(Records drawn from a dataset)
※ ※ ※
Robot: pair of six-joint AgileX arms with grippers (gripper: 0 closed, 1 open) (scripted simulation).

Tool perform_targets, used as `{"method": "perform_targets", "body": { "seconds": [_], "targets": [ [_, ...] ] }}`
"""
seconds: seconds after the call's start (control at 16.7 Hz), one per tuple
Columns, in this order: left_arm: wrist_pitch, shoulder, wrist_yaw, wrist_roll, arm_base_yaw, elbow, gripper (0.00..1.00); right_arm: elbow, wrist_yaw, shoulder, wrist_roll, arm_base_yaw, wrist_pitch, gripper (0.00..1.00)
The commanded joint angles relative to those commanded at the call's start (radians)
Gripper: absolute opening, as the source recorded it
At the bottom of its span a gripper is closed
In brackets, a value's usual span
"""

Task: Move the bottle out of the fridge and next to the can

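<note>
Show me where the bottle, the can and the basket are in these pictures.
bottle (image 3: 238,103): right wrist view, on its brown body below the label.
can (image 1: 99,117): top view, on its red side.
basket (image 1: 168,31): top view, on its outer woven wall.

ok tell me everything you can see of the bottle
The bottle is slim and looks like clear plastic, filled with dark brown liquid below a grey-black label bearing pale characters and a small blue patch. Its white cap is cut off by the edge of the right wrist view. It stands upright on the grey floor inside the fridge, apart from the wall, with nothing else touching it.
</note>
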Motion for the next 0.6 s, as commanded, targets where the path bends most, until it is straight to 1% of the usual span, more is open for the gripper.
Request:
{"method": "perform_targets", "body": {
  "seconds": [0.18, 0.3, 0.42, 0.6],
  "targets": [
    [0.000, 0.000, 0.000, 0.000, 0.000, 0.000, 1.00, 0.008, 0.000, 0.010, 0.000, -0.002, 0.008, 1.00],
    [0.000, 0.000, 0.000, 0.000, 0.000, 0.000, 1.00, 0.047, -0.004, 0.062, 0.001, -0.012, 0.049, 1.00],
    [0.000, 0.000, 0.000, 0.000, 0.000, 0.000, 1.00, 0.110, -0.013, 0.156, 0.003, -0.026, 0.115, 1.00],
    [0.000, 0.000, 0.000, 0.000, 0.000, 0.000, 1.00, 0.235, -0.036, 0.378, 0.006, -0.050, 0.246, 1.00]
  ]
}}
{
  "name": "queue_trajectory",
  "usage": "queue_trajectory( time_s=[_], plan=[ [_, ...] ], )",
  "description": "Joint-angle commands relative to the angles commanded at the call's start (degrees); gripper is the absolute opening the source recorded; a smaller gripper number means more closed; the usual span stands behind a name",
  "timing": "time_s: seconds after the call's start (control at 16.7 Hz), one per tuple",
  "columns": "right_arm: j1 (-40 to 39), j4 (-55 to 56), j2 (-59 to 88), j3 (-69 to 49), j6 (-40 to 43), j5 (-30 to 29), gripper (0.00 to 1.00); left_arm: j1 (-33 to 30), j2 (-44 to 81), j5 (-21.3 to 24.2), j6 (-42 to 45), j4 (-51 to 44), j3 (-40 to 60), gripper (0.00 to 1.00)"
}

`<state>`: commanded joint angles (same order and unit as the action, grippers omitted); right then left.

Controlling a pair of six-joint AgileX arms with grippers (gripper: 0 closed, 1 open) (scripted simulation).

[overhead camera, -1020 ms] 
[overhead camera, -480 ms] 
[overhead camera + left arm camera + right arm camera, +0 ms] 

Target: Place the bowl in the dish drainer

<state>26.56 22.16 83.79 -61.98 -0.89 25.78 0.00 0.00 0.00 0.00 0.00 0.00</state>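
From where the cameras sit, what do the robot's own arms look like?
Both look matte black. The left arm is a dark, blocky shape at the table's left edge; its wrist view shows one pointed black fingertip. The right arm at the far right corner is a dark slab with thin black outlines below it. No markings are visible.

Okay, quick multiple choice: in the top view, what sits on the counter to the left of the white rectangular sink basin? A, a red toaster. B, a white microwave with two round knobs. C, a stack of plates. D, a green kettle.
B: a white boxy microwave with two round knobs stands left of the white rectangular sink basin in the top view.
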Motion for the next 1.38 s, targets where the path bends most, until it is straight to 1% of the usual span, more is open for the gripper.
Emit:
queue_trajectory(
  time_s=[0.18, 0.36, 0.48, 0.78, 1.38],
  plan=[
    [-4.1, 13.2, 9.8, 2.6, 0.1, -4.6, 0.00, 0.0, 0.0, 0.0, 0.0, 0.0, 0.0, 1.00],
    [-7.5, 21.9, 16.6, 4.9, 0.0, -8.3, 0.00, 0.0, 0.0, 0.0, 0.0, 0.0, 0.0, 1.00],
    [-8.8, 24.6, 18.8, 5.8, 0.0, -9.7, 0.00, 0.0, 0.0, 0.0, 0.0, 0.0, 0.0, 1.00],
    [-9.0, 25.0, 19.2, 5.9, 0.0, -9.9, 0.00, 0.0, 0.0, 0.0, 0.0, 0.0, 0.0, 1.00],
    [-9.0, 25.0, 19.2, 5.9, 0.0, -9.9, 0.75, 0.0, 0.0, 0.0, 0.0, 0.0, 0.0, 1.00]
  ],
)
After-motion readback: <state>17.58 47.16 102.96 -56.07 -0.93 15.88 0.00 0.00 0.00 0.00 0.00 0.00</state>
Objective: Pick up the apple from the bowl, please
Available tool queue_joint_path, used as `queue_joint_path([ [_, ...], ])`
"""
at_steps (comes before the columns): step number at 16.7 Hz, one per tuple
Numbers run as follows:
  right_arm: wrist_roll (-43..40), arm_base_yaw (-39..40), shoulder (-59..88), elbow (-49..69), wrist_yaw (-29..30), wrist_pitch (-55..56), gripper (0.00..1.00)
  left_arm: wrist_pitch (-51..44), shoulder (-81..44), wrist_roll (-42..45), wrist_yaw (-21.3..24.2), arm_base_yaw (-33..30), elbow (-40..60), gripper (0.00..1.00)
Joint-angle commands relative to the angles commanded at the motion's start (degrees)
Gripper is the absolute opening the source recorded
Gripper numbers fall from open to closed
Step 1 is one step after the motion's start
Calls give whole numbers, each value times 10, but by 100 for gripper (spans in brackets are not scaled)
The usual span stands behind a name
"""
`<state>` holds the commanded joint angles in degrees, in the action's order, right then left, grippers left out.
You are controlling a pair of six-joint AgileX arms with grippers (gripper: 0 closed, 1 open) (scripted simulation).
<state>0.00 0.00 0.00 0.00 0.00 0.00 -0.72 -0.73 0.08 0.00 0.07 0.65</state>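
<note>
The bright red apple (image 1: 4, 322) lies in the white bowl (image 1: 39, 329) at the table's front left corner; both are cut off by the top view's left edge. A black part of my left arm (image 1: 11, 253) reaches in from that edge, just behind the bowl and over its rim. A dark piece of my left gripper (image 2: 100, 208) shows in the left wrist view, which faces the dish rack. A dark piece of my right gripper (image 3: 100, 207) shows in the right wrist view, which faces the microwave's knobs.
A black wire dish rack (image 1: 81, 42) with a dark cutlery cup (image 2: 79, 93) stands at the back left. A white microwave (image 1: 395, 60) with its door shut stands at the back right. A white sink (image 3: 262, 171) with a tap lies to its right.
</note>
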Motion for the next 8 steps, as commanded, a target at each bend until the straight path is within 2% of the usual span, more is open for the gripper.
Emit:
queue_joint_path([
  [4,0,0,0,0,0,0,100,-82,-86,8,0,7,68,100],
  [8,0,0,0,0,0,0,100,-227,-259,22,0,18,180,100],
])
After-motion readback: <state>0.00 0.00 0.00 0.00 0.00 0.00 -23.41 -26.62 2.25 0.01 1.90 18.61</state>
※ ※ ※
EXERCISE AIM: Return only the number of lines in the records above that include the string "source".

WORKED SOLUTION: 3